§ **EXERCISE REQUIREMENTS**: Please transcribe exactly, and only, the lines of the data below between the line holding "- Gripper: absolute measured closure" and the line holding "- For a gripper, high", inclusive.

§ **INPUT MATERIAL**:
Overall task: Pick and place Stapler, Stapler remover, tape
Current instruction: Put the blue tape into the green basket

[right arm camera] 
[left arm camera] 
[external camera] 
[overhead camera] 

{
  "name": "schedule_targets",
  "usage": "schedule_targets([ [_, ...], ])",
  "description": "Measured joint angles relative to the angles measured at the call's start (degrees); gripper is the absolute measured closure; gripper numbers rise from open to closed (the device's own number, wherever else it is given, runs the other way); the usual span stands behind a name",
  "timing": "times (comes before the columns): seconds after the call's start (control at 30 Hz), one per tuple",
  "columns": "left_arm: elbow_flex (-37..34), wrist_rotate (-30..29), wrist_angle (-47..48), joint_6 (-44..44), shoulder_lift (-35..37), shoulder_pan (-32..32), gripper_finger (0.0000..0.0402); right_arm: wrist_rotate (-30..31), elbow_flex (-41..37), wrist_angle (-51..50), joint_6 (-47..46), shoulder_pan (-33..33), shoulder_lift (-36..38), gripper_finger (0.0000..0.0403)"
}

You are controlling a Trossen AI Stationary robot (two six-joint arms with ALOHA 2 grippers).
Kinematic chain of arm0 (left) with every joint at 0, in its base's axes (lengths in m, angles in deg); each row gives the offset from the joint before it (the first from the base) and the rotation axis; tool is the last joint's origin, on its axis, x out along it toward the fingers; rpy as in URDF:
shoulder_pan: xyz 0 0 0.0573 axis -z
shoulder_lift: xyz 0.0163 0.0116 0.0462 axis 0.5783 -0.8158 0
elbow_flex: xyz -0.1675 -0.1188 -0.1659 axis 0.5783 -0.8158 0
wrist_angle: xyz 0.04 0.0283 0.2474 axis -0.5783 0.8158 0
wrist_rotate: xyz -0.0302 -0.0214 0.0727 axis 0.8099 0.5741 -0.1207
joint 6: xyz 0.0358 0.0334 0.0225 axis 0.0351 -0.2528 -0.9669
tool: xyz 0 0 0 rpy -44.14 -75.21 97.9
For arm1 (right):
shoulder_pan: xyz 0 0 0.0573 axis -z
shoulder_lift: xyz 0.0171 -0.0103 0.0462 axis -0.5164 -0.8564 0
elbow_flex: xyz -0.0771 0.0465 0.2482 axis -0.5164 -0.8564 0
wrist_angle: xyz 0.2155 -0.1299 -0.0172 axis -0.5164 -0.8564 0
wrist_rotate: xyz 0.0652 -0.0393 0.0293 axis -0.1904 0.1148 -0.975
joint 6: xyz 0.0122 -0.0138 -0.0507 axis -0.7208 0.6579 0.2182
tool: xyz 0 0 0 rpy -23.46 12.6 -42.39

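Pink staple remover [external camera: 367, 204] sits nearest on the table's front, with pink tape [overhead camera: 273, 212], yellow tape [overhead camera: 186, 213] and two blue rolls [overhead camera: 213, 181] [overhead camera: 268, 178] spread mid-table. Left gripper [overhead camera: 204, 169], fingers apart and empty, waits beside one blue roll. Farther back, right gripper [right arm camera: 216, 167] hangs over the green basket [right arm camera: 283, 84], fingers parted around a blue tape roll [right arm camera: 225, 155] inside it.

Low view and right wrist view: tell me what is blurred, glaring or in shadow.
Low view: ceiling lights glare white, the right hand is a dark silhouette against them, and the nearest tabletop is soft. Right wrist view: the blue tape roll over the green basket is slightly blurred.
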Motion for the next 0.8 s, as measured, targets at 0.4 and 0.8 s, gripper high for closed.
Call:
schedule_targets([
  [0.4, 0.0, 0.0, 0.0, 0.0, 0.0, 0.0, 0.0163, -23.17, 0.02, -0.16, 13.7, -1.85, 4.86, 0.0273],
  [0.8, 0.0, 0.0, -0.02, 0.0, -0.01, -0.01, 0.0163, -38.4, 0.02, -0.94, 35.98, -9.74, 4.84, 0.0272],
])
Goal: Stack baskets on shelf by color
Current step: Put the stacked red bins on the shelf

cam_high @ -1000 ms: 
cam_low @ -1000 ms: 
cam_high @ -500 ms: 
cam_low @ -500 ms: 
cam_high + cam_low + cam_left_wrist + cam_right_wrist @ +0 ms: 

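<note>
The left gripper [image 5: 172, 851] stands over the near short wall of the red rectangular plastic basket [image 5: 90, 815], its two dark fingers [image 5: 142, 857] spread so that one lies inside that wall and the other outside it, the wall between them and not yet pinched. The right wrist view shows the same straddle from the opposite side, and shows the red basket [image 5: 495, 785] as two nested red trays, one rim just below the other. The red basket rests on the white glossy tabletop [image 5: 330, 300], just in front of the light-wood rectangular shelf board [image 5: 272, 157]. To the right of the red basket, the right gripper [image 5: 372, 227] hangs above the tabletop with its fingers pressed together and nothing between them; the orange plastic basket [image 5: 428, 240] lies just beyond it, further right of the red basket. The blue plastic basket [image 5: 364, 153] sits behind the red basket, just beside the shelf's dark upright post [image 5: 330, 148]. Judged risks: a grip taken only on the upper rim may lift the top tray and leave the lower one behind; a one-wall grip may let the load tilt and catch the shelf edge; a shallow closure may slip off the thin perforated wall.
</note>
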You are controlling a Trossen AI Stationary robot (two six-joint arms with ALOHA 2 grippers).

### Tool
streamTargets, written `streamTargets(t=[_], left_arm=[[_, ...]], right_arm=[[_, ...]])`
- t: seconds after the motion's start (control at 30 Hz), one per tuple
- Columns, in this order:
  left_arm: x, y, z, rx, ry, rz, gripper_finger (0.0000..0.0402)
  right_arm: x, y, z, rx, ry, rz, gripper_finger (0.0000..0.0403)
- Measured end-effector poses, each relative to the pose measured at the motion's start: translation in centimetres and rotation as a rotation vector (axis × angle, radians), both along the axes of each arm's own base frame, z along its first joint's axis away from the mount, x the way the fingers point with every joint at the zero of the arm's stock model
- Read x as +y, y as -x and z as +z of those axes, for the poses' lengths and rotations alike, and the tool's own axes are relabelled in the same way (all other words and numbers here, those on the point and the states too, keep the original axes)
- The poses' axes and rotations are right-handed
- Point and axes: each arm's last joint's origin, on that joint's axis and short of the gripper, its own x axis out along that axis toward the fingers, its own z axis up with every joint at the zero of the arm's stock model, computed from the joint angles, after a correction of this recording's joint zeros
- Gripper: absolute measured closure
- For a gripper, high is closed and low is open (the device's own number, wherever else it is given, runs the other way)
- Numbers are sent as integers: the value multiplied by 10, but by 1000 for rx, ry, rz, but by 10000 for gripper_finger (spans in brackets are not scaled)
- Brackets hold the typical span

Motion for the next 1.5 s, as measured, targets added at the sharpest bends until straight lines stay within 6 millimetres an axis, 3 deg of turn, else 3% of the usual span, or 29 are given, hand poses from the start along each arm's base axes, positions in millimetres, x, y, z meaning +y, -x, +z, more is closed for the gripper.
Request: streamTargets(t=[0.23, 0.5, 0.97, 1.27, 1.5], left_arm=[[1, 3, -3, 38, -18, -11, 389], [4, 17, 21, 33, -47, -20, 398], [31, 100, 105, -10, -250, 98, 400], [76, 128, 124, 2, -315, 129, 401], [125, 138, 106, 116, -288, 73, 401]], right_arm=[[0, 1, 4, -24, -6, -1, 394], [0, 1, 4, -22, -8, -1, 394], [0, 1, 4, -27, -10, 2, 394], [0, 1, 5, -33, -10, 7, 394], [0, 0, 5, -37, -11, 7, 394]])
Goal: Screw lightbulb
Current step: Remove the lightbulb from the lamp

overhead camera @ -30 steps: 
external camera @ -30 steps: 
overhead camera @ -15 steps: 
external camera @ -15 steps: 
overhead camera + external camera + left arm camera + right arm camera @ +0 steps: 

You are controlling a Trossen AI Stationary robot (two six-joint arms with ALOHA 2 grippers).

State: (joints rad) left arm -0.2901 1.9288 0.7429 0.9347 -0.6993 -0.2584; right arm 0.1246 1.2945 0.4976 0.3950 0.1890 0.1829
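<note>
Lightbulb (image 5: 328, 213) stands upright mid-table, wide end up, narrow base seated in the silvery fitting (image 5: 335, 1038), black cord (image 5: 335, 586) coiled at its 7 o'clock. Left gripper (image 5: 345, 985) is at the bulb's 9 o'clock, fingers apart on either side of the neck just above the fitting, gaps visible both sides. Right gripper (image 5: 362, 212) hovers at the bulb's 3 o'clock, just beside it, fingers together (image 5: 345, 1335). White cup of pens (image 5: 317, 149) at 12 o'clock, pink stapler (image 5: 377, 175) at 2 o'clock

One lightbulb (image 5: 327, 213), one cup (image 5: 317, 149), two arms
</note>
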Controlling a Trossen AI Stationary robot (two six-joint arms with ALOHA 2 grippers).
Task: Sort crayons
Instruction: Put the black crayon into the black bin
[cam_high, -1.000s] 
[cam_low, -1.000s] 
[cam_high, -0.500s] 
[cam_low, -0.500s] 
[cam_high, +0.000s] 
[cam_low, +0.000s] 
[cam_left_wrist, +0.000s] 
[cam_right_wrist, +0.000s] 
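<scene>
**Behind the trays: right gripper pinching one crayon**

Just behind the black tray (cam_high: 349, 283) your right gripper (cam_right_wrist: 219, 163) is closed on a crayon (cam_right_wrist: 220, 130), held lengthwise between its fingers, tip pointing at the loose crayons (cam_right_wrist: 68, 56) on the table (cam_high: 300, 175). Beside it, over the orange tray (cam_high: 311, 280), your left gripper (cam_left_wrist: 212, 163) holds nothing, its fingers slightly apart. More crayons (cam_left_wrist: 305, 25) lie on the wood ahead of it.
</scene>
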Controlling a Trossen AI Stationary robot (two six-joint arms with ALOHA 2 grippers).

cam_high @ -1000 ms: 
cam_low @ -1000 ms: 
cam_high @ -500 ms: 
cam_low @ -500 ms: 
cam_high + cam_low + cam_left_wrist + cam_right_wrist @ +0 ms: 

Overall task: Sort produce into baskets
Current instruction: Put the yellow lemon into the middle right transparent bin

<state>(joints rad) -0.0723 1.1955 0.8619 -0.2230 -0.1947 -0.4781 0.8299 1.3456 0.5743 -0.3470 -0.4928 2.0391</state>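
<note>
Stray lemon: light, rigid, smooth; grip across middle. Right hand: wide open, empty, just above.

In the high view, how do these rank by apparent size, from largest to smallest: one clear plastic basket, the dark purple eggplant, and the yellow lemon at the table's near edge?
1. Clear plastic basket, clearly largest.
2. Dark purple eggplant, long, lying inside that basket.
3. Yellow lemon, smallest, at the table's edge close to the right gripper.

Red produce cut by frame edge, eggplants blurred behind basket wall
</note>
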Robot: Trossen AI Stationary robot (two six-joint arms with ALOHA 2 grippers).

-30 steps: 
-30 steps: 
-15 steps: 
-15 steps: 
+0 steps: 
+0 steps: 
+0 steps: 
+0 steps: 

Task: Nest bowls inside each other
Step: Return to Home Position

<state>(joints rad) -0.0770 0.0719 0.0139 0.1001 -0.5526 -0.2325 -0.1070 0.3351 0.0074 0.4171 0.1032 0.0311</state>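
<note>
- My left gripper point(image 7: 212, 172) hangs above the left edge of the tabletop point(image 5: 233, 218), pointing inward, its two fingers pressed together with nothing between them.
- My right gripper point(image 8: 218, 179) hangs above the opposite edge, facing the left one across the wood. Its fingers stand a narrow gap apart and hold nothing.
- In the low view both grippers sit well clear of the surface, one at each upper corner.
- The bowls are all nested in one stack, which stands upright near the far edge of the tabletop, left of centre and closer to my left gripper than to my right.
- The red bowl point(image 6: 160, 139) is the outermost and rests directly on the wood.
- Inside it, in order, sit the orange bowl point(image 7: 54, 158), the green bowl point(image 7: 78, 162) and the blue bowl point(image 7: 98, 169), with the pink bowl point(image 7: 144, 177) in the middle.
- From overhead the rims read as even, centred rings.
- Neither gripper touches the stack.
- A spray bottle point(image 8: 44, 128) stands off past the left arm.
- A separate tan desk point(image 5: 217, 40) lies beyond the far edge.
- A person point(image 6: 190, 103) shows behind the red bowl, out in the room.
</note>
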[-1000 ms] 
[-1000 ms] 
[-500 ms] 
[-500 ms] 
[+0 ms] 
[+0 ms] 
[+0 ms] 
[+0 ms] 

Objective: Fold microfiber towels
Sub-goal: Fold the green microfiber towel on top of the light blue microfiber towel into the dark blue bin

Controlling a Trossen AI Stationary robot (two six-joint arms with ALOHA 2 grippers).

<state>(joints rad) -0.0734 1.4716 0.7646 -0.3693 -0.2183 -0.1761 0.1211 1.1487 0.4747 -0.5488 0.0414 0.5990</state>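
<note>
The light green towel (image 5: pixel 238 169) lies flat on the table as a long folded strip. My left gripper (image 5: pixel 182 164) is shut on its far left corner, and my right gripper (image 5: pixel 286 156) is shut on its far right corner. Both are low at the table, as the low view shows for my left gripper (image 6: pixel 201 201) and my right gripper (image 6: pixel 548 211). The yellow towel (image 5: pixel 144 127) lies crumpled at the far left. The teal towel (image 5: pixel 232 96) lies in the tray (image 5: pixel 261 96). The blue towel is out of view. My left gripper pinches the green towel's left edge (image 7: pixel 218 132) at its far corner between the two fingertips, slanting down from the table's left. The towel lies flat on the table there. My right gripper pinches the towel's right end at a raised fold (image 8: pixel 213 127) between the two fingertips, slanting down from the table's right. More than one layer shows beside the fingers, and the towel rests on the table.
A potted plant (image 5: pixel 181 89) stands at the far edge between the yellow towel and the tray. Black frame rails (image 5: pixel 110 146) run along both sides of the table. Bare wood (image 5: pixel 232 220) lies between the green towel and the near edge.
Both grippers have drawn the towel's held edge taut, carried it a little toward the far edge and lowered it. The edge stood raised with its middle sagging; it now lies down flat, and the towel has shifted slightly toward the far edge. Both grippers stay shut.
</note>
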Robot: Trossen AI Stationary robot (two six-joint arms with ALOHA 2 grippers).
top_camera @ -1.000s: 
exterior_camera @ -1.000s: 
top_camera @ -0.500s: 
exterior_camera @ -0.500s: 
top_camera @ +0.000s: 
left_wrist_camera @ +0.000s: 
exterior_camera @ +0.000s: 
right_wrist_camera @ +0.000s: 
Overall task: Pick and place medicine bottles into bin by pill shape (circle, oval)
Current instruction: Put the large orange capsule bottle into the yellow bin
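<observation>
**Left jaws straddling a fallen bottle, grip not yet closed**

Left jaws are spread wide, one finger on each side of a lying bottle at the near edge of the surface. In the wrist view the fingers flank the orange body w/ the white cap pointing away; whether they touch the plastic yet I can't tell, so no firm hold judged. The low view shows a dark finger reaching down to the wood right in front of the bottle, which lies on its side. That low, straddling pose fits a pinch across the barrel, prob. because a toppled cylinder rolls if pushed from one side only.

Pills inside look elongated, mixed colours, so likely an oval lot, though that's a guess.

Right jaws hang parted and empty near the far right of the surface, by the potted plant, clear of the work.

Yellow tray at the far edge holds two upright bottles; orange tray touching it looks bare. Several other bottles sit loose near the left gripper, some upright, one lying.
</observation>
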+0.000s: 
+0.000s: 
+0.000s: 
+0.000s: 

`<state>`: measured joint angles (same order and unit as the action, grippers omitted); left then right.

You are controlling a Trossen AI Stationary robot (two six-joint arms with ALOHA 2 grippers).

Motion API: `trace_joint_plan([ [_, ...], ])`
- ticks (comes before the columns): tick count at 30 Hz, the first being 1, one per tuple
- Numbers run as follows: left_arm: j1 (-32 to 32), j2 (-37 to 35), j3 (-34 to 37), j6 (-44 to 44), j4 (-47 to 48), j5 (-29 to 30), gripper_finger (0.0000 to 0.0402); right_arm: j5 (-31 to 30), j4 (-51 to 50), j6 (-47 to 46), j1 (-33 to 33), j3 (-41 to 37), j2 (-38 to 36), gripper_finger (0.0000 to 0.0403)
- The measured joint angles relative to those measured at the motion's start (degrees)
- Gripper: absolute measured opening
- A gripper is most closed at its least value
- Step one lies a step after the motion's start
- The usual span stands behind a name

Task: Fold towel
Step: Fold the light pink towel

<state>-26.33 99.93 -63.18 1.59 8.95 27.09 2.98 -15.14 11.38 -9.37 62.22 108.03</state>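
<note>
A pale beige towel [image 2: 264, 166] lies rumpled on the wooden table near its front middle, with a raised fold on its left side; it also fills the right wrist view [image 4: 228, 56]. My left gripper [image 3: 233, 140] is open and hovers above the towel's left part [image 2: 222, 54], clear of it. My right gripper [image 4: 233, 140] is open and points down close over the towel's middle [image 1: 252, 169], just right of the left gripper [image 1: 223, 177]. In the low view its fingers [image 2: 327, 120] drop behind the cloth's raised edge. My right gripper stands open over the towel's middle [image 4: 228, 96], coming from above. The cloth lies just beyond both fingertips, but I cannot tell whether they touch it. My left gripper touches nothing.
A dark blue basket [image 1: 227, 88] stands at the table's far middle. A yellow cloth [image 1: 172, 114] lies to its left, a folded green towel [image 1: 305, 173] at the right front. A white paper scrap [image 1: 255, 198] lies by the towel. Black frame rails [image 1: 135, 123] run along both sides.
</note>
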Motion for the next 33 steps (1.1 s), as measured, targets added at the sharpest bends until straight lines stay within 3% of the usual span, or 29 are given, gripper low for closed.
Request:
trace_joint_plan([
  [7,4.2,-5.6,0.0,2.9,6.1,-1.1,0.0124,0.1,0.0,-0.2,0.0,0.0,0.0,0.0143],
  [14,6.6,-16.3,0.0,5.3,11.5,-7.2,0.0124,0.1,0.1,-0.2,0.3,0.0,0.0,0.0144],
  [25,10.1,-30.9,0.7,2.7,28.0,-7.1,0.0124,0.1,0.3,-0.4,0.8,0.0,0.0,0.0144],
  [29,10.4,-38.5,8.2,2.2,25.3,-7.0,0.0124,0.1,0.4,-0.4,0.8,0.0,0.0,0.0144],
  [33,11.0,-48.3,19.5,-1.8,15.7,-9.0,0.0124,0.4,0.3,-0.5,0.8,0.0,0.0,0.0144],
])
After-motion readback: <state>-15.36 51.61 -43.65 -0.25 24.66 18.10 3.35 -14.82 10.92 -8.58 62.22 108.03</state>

§ **FINAL ANSWER**:
- Gripper: absolute measured closure
- For a gripper, high is closed and low is open (the device's own number, wherever else it is given, runs the other way)

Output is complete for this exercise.